Lalu, dia tersenyum lebar dan melambaikan tangan begitu bersemangat hingga saya khawatir tangannya akan terlepas.
“Dia tampak cukup normal, tapi…” aku mulai.
“Rambut biru dan mata hijau—dia jelas bukan dari Bumi ini,” kata Shiki dengan dingin.
“Kamu begitu tenang dalam hal ini, Shiki-san.”
“Setelah melihat kerangka-kerangka bertebaran di jalanan Shibuya, saya tidak akan terkejut jika hiu mulai berjatuhan dari langit.”

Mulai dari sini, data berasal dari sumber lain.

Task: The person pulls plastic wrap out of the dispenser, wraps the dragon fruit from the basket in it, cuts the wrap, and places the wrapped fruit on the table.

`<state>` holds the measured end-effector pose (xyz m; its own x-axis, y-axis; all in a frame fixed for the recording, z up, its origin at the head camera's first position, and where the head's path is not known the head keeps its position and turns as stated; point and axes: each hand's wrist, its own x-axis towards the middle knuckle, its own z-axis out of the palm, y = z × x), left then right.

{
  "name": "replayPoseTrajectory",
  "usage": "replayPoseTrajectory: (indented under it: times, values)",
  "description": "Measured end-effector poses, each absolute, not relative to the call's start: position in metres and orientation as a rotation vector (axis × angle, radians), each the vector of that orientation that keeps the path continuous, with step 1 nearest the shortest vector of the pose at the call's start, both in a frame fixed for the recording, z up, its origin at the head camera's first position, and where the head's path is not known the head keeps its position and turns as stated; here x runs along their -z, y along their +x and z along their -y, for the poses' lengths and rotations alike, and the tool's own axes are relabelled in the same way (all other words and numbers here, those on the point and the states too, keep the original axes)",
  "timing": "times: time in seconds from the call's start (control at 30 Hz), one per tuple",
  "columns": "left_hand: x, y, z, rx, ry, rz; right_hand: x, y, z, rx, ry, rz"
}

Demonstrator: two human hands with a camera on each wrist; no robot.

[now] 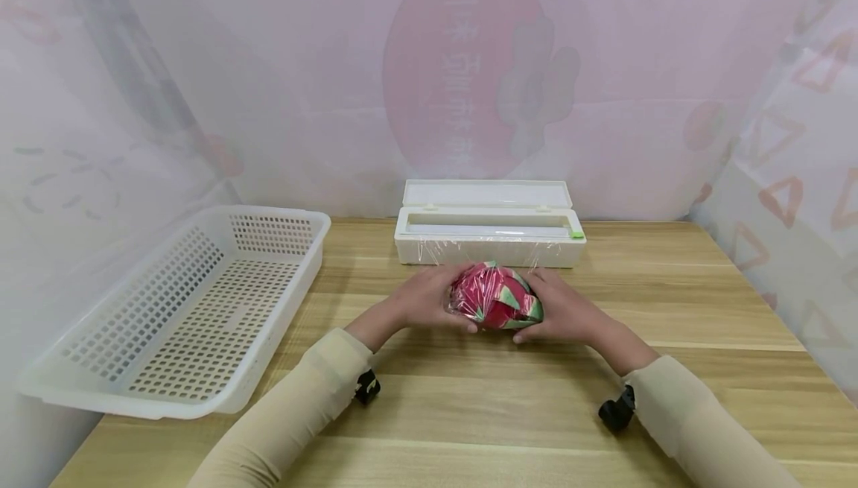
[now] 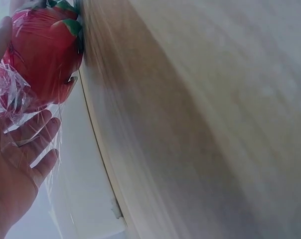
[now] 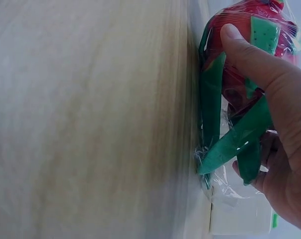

Aku agak berharap diaakan terkejut.
“Papa!” seru gadis itu sambil menatapku.
“Eh… apa? Tunggu, tunggu dulu.”
“Papa! Akhirnya aku menemukanmu! Aku sudah lama mencarimu!”
“Kazu-kun, dia…” Shiki memulai.
“Yah, aku punya satu tebakan… tapi tetap saja.”
Kami mendarat di dekatnya, dan gadis itu berlari ke arah kami, sambil mengeluarkan secarik kertas kecokelatan yang robek dari buku catatan kuliahnya.
“Lihat, Papa! Mama bilang kalau aku pergi ke Bumi, aku harus membawa ini kembali!”
Ketika saya melihat pecahan buku catatan itu, saya melihatnya ditulis dalam bahasa Jepang, dengan karakter yang rapi, mungkin dengan pensil mekanik.
“Hei Papa, ceritakan padaku! Kayla harus pergi ke Akihabara untuk membelieroge , benar?”